The process scheduler 110 can also enforce process priority which
is adjusted over time based on how long or frequently a process
runs, when the process last ran, or how long the process waited in
a run queue. Information is analyzed by the process scheduler 110
to ensure a process is allocated sufficient resources.
[0027] The process scheduler 110 and workload management arbitrator
114 can execute in combination in the kernel 108 to schedule
processes 112 in the kernel process scheduler based on one or more
workload management allocation techniques. The process scheduler
110 and workload management arbitrator 114 can be initialized or
set up either individually or in combination to select a suitable
workload management allocation and process selection based on
characteristics of resources in the system, characteristics of the
application or applications performed, desired performance, and
others. For example, processor resources can be allocated based on
measured workload utilization.
[0028] Workload management can be based on a metric. Metrics can be
operating parameters such as transaction response time or run queue
length. Workload management can have the ability to manage
workloads toward a response time goal which can be measured and
analyzed as a metric. Thus, processor resources can also be
allocated based on a metric such as transaction response time, run
queue length, other response time characteristics, and others.
Processor resources allocated to a workload can be resized in an
automated fashion, without direct action by a user. Similarly,
virtual partitions and/or physical partitions can be resized using
an automated technique. Other resource allocations can be made as
is appropriate for particular system configurations, applications,
and operating conditions.
[0029] Also in a multiple processor system, the process scheduler
110 and workload management arbitrator 114 can detect an idle
condition of a processor resource and access a run queue of a
different processor and steal a thread or a process from the run
queue of other processor because the other processor is busy and
the idle one is not. Thus, process resources can be shared and/or
borrowed among multiple workloads 116.
[0030] In an illustrative embodiment, the process scheduler 110 and
workload management arbitrator 114 execute in combination to
determine, based on the response time of an application, whether
process priority is to be modified. For example if the response
time of a high priority application is inadequately supported, the
process scheduler 110 when swapping out one process out in favor of
another process can give preference to any threads from the high
priority application that is not meeting goals.

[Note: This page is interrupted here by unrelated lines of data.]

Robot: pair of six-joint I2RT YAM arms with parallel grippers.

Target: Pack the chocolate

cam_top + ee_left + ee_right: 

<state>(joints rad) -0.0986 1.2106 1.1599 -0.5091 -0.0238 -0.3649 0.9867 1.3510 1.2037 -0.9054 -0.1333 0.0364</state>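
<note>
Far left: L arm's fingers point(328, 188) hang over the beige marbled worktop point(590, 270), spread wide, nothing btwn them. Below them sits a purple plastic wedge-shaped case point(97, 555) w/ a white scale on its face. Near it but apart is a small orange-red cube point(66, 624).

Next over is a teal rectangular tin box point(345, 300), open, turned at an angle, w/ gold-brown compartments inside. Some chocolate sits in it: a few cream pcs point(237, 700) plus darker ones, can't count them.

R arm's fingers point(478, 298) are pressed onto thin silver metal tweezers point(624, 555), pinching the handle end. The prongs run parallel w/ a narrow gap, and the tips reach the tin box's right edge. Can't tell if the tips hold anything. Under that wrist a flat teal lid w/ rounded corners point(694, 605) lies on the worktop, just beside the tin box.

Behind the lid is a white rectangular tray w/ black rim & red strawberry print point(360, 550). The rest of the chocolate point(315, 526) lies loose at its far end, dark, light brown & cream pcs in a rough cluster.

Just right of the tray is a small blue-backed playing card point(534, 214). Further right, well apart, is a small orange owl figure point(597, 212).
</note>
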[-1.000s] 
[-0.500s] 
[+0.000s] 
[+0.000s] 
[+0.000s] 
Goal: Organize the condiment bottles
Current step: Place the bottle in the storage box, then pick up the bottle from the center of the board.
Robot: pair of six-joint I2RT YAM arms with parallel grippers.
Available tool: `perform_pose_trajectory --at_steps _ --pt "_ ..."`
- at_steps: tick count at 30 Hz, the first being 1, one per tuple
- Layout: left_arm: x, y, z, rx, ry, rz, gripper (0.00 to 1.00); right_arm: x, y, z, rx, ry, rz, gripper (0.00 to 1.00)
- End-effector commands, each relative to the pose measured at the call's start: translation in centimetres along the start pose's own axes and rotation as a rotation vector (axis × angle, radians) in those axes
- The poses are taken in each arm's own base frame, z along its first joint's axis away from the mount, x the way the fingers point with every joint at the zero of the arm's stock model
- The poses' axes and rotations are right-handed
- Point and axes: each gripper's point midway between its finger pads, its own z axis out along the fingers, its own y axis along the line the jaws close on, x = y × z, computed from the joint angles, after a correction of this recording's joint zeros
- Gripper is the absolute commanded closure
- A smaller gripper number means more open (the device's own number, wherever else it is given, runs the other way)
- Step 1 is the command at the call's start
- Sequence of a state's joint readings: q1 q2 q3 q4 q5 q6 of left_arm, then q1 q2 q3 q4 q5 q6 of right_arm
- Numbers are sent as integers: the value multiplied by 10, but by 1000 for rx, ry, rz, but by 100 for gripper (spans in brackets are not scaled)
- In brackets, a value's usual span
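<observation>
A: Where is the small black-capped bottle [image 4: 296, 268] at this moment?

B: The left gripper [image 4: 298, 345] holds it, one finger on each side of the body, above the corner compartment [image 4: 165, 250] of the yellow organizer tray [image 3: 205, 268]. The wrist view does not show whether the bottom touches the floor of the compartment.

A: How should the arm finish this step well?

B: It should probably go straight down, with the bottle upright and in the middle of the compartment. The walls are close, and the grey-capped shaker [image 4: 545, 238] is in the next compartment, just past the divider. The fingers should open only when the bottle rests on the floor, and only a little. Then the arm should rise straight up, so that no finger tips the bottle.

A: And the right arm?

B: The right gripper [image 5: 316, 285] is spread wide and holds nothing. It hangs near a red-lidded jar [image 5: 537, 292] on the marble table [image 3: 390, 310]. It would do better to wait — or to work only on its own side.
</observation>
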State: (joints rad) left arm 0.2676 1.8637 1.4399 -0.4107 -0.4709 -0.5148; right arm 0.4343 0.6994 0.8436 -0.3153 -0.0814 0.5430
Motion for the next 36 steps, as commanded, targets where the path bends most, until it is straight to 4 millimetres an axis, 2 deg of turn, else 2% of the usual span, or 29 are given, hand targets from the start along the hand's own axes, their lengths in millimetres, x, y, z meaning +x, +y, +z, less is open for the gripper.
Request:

[0031] The process scheduler 110 and workload management arbitrator
114 execute in the kernel 108 so that processes are scheduled in
the kernel according to information determined by workload
management operations. For example, coordination of the process
scheduler 110 and workload management arbitrator 114 in the kernel
enables priority of a process to be raised based on response time
of an application.
[0032] In a condition that response time of a high priority
application is not attaining preselected goals, the process
scheduler 110 and workload manager arbitrator 114 can interact so
that the process scheduler, when ready to swap a process out and
another process, can give preference to any threads from the
application that is not meeting goals.
[0033] Incorporating workload management into the kernel 108 in
association with the process scheduler 110 enables a substantial
reduction in the delay for addressing a spike in demand for
resources 102.
[0034] Referring to FIG. 1B, a schematic process flow diagram
illustrates data structures and data flow of an embodiment of a
workload management arbitrator 114. Workloads 116 and/or workload
groups and associated goal-based or shares-based service level
objectives (SLOs) are defined in the workload management
configuration file 130. The workload management configuration file
130 also includes path names for data collectors 132. The workload
management arbitrator 114 reads the configuration file 130 and
starts the data collectors 132.
[0035] For an application with a usage goal, workload management
arbitrator 114 creates a controller 134. The controller 134 is an
internal component of workload management arbitrator 114 and tracks
actual CPU usage or utilization of allocated CPU resources for the
associated application. No user-supplied metrics are required. The
controller 134 requests an increase or decrease to the workload's
CPU allocation to achieve the usage goal.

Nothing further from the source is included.